**Work item**
Only the lines containing the string "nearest" are needed; copy all of them from the listing.

**The data**
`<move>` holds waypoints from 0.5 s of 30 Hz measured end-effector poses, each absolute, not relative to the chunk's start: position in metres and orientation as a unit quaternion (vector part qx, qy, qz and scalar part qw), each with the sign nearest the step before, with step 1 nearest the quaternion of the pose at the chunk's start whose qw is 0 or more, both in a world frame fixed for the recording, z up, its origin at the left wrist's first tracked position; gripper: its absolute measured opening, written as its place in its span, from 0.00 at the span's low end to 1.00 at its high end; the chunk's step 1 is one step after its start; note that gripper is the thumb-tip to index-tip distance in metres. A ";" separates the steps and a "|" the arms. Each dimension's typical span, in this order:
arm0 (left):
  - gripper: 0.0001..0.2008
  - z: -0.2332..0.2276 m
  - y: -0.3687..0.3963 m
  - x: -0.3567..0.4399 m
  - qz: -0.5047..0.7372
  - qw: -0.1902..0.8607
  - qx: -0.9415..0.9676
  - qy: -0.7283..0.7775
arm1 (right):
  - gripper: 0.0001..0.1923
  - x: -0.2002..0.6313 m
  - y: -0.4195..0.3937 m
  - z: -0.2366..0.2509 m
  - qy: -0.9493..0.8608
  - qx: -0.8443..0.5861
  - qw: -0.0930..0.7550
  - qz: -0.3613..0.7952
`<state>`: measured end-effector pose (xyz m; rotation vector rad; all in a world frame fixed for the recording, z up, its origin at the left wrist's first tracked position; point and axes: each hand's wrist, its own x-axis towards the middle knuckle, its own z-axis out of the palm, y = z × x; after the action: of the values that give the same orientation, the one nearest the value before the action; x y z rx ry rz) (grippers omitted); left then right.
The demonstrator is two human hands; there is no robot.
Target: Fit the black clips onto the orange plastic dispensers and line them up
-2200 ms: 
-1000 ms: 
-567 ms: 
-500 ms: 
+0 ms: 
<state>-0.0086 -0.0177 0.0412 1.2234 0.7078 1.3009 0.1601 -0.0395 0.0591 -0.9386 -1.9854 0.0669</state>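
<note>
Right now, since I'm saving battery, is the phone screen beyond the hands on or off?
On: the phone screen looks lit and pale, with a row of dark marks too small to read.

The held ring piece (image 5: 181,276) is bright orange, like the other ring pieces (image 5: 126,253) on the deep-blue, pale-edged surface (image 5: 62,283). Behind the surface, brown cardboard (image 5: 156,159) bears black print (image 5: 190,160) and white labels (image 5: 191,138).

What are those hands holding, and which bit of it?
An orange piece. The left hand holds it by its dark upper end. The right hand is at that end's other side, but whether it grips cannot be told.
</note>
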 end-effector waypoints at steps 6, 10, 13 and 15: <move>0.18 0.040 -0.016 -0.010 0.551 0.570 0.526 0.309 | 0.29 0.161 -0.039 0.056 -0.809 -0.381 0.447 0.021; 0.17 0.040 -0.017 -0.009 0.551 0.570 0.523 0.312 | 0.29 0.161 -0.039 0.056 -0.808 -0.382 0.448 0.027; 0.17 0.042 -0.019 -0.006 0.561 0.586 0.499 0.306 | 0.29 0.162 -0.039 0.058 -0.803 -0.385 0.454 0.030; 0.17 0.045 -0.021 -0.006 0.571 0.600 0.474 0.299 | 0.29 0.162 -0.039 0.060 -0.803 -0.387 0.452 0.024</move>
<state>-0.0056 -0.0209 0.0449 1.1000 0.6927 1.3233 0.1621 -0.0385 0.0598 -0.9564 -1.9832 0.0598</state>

**Your solution**
`<move>` holds waypoints from 0.5 s of 30 Hz measured end-effector poses, each absolute, not relative to the chunk's start: position in metres and orientation as a unit quaternion (vector part qx, qy, qz and scalar part qw), each with the sign nearest the step before, with step 1 nearest the quaternion of the pose at the chunk's start whose qw is 0 or more, both in a world frame fixed for the recording, z up, its origin at the left wrist's first tracked position; gripper: its absolute measured opening, written as its place in its span, from 0.00 at the span's low end to 1.00 at its high end; the chunk's step 1 is one step after its start; note that gripper is the thumb-tip to index-tip distance in metres. A ";" separates the steps and a "|" the arms. Each dimension's typical span, in this order:
`<state>`: measured end-effector pose (xyz m; rotation vector rad; all in a world frame fixed for the recording, z up, its origin at the left wrist's first tracked position; point and axes: each hand's wrist, its own x-axis towards the middle knuckle, its own z-axis out of the palm, y = z × x; after the action: of the values that give the same orientation, the one nearest the value before the action; x y z rx ry rz) (grippers omitted); left then right.

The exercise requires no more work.